I put one Mason jar into the wool lunch bag, one into a plastic foam lunch bag, and the final jar I left out as a control. It was all extremely scientific, I must say.
After an hour, I checked the temperatures. The jar left out in the room had reached 49°. The one in the plastic bag, 47°. And the wool bag, 44°.
After three hours: Room 59°, Plastic 54°, and Wool 52°.
After five hours: Room 62°, Plastic 55°, and Wool 55°.
The verdict? Neither of these bags alone (without adding ice or some other temperature lowering substance) kept the water as cold as we might have expected. But the fact is that the wool kept the jar colder for longer than the plastic bag. So we can conclude that it works as least as well.
But what about heat? After letting the jars all reach the same room temperature, I heated them in the microwave to 113° F.

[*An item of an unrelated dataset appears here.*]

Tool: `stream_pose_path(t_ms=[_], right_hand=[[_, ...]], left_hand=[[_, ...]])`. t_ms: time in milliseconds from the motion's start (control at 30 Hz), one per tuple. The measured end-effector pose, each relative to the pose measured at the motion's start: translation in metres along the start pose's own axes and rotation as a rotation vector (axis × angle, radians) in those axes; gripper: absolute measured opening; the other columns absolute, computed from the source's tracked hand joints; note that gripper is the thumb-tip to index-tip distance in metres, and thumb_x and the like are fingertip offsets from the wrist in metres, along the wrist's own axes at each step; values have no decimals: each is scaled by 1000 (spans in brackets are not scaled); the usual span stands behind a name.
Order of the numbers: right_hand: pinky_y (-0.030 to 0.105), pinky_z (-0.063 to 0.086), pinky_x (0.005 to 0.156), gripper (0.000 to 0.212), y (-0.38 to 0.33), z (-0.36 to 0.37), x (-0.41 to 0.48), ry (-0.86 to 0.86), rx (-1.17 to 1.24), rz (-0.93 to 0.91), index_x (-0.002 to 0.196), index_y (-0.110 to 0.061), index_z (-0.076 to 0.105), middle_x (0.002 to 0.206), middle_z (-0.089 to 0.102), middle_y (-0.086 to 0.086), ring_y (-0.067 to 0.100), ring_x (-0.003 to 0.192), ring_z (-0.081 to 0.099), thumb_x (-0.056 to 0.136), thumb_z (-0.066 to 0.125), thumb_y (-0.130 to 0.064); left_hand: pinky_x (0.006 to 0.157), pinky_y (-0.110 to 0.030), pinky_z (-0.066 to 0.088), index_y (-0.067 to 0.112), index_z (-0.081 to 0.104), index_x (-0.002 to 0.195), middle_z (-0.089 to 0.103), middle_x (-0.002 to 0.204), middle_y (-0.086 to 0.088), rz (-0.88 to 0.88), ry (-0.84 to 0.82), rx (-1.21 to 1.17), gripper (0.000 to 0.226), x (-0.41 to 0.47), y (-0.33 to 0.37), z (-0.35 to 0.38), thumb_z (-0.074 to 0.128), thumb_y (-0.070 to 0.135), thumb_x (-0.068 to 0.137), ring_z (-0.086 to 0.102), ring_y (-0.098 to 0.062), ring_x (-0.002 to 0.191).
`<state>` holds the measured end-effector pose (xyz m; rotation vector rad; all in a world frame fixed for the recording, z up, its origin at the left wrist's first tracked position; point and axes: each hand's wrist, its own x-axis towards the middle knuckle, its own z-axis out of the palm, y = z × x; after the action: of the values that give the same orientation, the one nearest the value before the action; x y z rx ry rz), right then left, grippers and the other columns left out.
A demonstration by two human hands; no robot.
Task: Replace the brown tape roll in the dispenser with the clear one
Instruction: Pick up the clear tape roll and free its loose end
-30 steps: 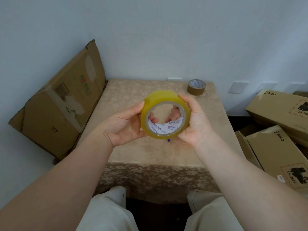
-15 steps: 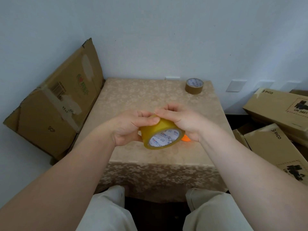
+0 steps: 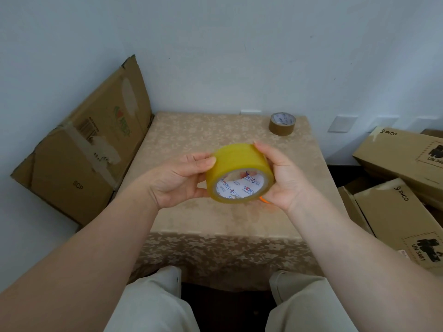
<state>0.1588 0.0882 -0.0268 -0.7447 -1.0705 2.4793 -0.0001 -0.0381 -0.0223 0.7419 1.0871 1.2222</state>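
I hold the clear tape roll (image 3: 237, 161), which looks yellowish with a white printed core, above the middle of the table (image 3: 196, 140). My left hand (image 3: 177, 180) grips its left side, thumb on the outer tape surface. My right hand (image 3: 285, 178) cups its right side, fingers over the top edge. The roll is tilted so its open core faces down toward me. A small orange piece of the dispenser (image 3: 265, 200) peeks out under my right hand; the rest is hidden. The brown tape roll (image 3: 282, 123) lies flat at the table's far right corner.
A flattened cardboard box (image 3: 88, 144) leans against the wall left of the table. Stacked cardboard boxes (image 3: 402, 200) stand to the right. A patterned beige cloth covers the table. My knees are under the near edge.
Both hands have lifted the clear roll back up off the table and turned it, so the outer tape surface faces up and my right hand sits at its side instead of on top.
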Motion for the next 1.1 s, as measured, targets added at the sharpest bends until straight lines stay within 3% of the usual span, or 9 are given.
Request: stream_pose_path(t_ms=[133, 233, 367, 500, 700, 767, 833, 967, 1100], right_hand=[[52, 35, 108, 61, -3, 1, 1, -11, -108, -9, 112, -14, 58, 116, 54, 16, 33, 109, 52, 60, 74, -40], [41, 55, 78, 37, -6, 3, -1, -47, -466, -73, 90, -20, 67, 91, 70, 7, 24, 84, 67, 61, 78, -40], [26, 50, 54, 26, -5, 1, 1, -103, -662, -100, 64, -23, 63, 65, 68, -4, 13, 62, 65, 60, 81, -42], [30, 52, 61, 35, -1, -7, 2, -111, -517, -78, 66, -18, 59, 68, 67, 2, 19, 66, 64, 51, 83, -39], [34, 53, 69, 5, 4, -9, -4, -90, -255, -55, 65, -24, 73, 70, 71, -2, 15, 70, 70, 62, 76, -26], [49, 53, 86, 72, 4, -10, -2, -30, -179, -13, 121, -21, 59, 108, 70, 12, 29, 98, 69, 53, 81, -29], [60, 41, 99, 118, 5, -11, -1, -4, -129, 21, 146, -15, 25, 131, 57, 21, 39, 117, 58, 44, 83, -33], [54, 39, 104, 81, 5, -5, -6, -44, -87, -36, 129, 0, 50, 131, 54, 24, 39, 116, 55, 61, 72, -37], [50, 46, 98, 64, 0, -3, -4, -32, -273, -4, 115, -11, 64, 112, 64, 19, 33, 103, 61, 60, 74, -42]], left_hand=[[76, -38, 57, 12, 66, 110, 71, 90, 2, 2, 20, 1, 63, -1, 0, -1, 85, 36, 55, 66, -11, 90], [75, -36, 55, 15, 68, 100, 68, 93, 1, -48, 90, 204, 41, 0, 2, 5, 77, 31, 64, 62, -13, 92], [82, -36, 51, 16, 70, 105, 68, 106, -2, -84, 115, 333, 45, 2, 5, 9, 72, 33, 63, 61, -13, 100], [78, -32, 53, 23, 73, 97, 71, 99, 5, -81, 89, 309, 30, 1, 5, 6, 76, 23, 67, 64, -9, 95], [82, -31, 54, 24, 72, 100, 72, 96, 7, -47, 65, 215, 37, -2, 5, -1, 78, 23, 63, 65, -9, 93], [85, -33, 50, 22, 71, 103, 71, 97, 7, -33, 56, 188, 44, -2, 4, -2, 82, 25, 60, 63, -10, 95], [87, -35, 47, 19, 69, 108, 70, 101, 4, -29, 50, 156, 48, -2, 3, -3, 81, 24, 62, 60, -13, 99], [86, -36, 46, 19, 69, 107, 70, 97, 6, -35, 38, 74, 66, -3, 2, -6, 88, 37, 47, 63, -8, 93], [77, -29, 49, 20, 71, 95, 71, 86, 7, -48, 77, 140, 40, -1, 4, -1, 81, 29, 58, 62, -8, 84]])
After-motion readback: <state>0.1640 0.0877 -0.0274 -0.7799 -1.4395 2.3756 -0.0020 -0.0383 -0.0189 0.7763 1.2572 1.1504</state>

Here are the results of that test.
One hour later: Room 90°, Plastic 96°, and Wool 97°.
Three hours later: Room 75°, Plastic 82°, and Wool 83°.
Once again, the wool bag performed at least as well as the plastic one. (I didn’t do a third test because honesty I forgot about the bags and jars after that!)
Conclusion: the wool and the plastic performed equally as well.
I’m thinking that with a source of cold in the bag, it would perform even better. And I have some ideas for what that source could be. We don’t want to use ice because it will melt if it’s not in a plastic bag. (Of course, if you have an old plastic bag lying around, you could just repurpose that as an ice pack.) And we don’t want to use a vinyl gel pack, right? How about filling a small jar with water and freezing it? Tempered glass jars, I have found from experience, do fine in the freezer as long as you don’t heat them quickly after taking them out. You must also leave some room in the top for expansion. Do not fill it all the way up!
You could put the jar inside a thick sock for added protection. But if you think a sock would not be enough to keep a glass jar from breaking in the hands of a rough child, how about repurposing a used plastic bottle? There certainly are quite a few around. Of course, I’d never suggest buying a new one!
As for heat, what about using a heated rice sock like those I posted about two weeks ago? (I didn’t suggest the cold rice sock above because from my experience, I don’t think they get cold enough to really do the job.)
I haven’t tried out either of these methods because I just thought of them right now as I’m writing this post. What do you think? Do you have other ideas/suggestions for keeping foods hot or cold on the go? Or is this not an issue for you?